__TASK ITEM__.
Before printing, remove every picture; then print the lines below exactly, from the first line through the line containing "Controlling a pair".
BEGIN
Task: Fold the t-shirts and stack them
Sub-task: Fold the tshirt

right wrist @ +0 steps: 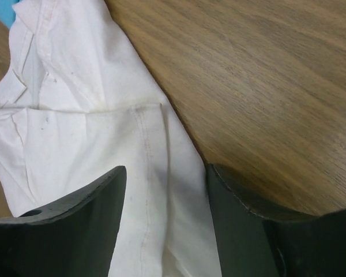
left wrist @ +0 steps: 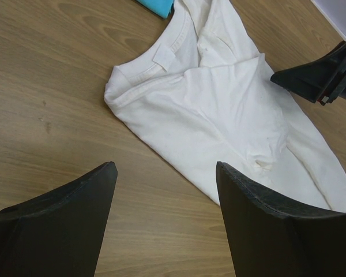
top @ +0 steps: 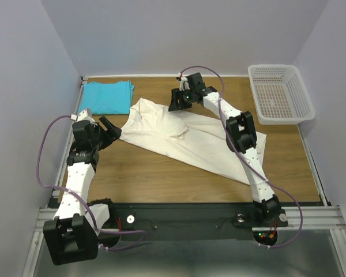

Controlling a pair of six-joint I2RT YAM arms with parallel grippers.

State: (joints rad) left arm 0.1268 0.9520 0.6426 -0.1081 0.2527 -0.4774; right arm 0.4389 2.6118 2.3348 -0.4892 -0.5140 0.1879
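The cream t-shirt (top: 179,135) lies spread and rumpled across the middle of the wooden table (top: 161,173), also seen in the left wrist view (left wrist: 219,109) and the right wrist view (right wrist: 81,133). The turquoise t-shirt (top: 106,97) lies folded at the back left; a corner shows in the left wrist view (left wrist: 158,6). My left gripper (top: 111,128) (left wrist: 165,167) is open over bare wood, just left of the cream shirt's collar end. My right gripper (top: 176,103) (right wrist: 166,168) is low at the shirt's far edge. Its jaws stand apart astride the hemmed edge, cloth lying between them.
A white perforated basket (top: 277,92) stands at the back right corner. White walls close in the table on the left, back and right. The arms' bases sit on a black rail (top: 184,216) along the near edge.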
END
__SOLUTION__.
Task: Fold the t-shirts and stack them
Sub-task: Fold the tshirt

right wrist @ +0 steps: 
left wrist @ +0 steps: 
top @ +0 steps: 

Controlling a pair of six-joint I2RT YAM arms with parallel grippers.

No part of the exercise remains unanswered.